Anyway, one source of weird brewing gizmos over the years has been looking for easy, cheap and effective methods to chill wort. Cooling your wort quickly is important; it prevents oxidation, reduces the risk of contamination and it gives you clearer beer.
At first I went for the low tech (alright, cheap) approach of simply sticking my boiler in a big tub of icy water. Aside from the obvious drawback of having to lift and manouveure a big heavy pot of boiling wort, it was just too fricking slow, a couple of hours at least. Putting frozen bottles of water in the wort made it a bit faster, but meant even more stuff to clean and sterilize and I can be quite lazy.
Next I looked at immersion chillers at the homebrew shop. Being a cheap bastard, I figured I could make one myself, how hard can it be to shape a length of copper and attach a couple of hoses? So off to Bunnings I went, and indeed it wasn't that difficult to come up with a perfectly serviceable copper immersion chiller.

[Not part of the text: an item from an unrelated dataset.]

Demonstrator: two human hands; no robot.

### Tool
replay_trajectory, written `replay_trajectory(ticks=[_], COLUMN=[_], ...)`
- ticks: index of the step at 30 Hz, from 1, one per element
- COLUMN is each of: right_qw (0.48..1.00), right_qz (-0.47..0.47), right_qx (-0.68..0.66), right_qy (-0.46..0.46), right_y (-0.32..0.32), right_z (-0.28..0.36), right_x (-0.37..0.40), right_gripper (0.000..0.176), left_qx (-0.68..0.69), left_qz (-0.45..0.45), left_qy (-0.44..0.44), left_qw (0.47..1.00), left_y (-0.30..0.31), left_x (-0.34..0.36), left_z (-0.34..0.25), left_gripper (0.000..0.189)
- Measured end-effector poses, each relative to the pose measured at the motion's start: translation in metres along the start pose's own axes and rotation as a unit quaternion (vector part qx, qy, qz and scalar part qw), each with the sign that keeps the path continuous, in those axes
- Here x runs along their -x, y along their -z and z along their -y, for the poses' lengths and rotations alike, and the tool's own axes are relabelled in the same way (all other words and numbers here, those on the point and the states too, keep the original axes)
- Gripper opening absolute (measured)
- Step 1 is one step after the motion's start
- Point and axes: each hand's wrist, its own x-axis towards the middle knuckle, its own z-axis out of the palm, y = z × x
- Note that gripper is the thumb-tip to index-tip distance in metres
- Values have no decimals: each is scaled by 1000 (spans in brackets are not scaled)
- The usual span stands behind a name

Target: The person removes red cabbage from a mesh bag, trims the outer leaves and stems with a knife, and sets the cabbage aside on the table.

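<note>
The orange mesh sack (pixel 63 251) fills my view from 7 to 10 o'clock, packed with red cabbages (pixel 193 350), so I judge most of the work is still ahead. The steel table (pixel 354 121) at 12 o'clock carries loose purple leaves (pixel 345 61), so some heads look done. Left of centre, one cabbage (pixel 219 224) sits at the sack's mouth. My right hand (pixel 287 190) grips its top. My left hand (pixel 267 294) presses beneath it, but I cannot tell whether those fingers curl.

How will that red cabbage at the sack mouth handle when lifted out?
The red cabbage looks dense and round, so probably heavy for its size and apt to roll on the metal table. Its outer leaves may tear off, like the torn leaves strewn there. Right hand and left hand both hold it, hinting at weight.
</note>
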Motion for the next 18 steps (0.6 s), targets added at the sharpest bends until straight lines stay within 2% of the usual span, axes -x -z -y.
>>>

While it looks kind of rustic (alright, cheap), it brought the cooling time right down to about 45-60 minutes. But that's still kind of slow and its a hell of a lot of water to drain onto a wee little courtyard garden (this was before the big new house).
Combining both techniques yielded further improvement. But it was still quite inefficent, wasteful and just too much hassle for this cheap lazy brewer. Briefly I played with running the immernsion chiller's feeder hose through an esky of ice, but the gains were becoming marginal from my ever growing accumulation of wort chilling crap.
Finally, last year I upgraded to a counterflow wort chiller. I thought long and hard about making one myself...but this office boy knows his limitations, so I just bought one. A counterflow wort chiller is The Answer to your wort chilling needs. It just took me 15 years to figure out.
I still dream that one day my big new double garage will shelter a vehicle. Anyone want a cheap shitty home made immersion chiller?